Add and configure models to Azure AI services - Azure AI Foundry

Important

Items marked (preview) in this article are currently in public preview. This preview is provided without a service-level agreement, and we don't recommend it for production workloads. Certain features might not be supported or might have constrained capabilities. For more information, see Supplemental Terms of Use for Microsoft Azure Previews.

You can decide and configure which models are available for inference in the inference endpoint. When a given model is configured, you can then generate predictions from it by indicating its model name or deployment name on your requests. No further changes are required in your code to use it.

In this article, you'll learn how to add a new model to Azure AI model inference in Azure AI Foundry.

Prerequisites

To complete this article, you need:

An Azure subscription. If you're using GitHub Models, you can upgrade your experience and create an Azure subscription in the process. Read Upgrade from GitHub Models to Azure AI model inference if that's your case.
An Azure AI services resource.

An AI project connected to your Azure AI Services resource with the feature Deploy models to Azure AI model inference service on.
- You can follow the steps at Configure Azure AI model inference service in my project in Azure AI Foundry.

Add a model

You can add models to the Azure AI model inference endpoint using the following steps:

Go to Model catalog section in Azure AI Foundry portal.
Scroll to the model you're interested in and select it.
You can review the details of the model in the model card.
Select Deploy.
For model providers that require more terms of contract, you'll be asked to accept those terms. This is the case for Mistral models for instance. Accept the terms on those cases by selecting Subscribe and deploy.
You can configure the deployment settings at this time. By default, the deployment receives the name of the model you're deploying. The deployment name is used in the model parameter for request to route to this particular model deployment. This allows you to also configure specific names for your models when you attach specific configurations. For instance o1-preview-safe for a model with a strict content safety content filter.

Tip

Each model can support different deployments types, providing different data residency or throughput guarantees.
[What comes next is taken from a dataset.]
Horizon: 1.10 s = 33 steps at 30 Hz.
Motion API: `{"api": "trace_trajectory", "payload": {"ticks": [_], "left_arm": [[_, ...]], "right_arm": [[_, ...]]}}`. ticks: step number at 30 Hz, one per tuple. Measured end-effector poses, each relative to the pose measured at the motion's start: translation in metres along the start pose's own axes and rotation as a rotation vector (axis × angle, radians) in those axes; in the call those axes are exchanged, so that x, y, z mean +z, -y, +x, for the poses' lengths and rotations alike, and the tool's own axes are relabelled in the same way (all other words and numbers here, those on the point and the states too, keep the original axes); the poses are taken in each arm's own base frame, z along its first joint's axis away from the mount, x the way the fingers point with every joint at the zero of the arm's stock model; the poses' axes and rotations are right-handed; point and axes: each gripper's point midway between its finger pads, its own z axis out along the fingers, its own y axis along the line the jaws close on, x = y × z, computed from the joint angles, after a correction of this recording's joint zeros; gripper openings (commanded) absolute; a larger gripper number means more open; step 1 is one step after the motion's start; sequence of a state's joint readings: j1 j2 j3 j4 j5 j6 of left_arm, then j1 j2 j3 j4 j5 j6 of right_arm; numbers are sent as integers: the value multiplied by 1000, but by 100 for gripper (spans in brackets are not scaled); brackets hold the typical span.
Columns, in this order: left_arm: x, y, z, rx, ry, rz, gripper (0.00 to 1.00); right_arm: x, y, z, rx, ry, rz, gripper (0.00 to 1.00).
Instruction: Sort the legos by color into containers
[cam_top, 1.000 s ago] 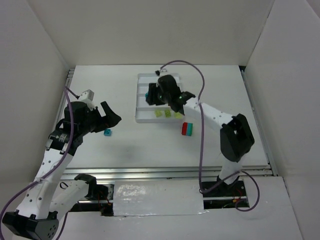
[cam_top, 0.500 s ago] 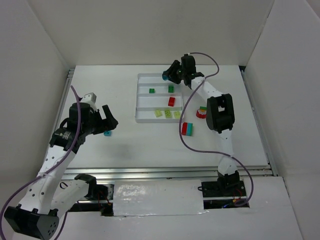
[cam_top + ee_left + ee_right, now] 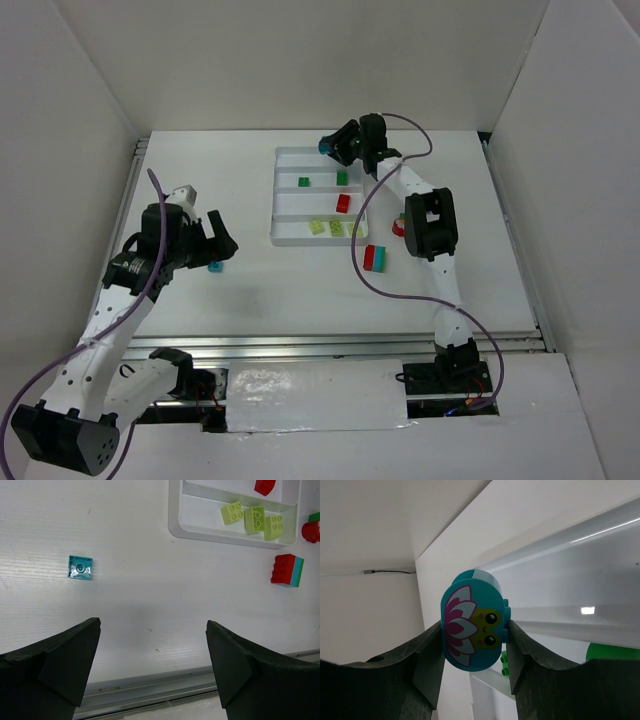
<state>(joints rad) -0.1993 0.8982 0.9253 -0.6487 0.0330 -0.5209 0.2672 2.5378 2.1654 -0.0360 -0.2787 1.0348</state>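
**Right gripper (image 3: 337, 148) clamped on a printed teal brick (image 3: 472, 625); left gripper (image 3: 152, 625) spread wide, holding nothing.**
The printed teal brick sits between the right gripper's fingers, above the far edge of the tray (image 3: 283, 160). Ahead-left of the left gripper, a flat teal brick (image 3: 80, 566) lies on the tabletop (image 3: 150, 595).

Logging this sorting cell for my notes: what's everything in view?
table: 1, white, under everything.
tray: 1, white, four compartments, far centre.
green bricks: 2, dark green, one compartment.
red brick: 1, red, next compartment nearer.
yellow-green bricks: 3, pale, nearest compartment.
red-and-teal block: 1, table, by tray's near right corner.
red round piece: 1, table, right of tray, partly hidden.
small teal brick: 1, table, left of tray.
printed teal brick: 1, held at tray's far edge.
left gripper: 1, black, open.
right gripper: 1, black, shut on printed teal brick.
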Motion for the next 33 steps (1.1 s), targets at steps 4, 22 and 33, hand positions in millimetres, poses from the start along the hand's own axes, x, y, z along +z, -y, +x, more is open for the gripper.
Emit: {"api": "trace_trajectory", "payload": {"ticks": [4,22,33], "left_arm": [[0,1,-1,-1,4,6,99],[0,-5,-4,-2,9,-4,100],[0,-50,-14,-103,58,-210,99]], "right_arm": [[0,3,-2,11,3,4,48],[-1,9,-6,7,0,-1,69],[-37,-16,25,-254,-3,92,100]]}}
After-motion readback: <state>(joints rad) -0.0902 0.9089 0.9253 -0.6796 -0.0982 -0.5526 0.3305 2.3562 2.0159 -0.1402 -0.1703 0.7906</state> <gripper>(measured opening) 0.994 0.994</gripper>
See deployment types for more details.
We automatically select an Azure AI Services connection depending on your project. Use the Customize option to change the connection based on your needs. If you're deploying under the Standard deployment type, the models need to be available in the region of the Azure AI Services resource.

Tip

If the desired resource isn't listed, you might need to create a connection to it. See Configure Azure AI model inference service in my project in Azure AI Foundry portal.
Select Deploy.
Once the deployment completes, the new model is listed in the page and it's ready to be used.

Manage models

You can manage the existing model deployments in the resource using Azure AI Foundry portal.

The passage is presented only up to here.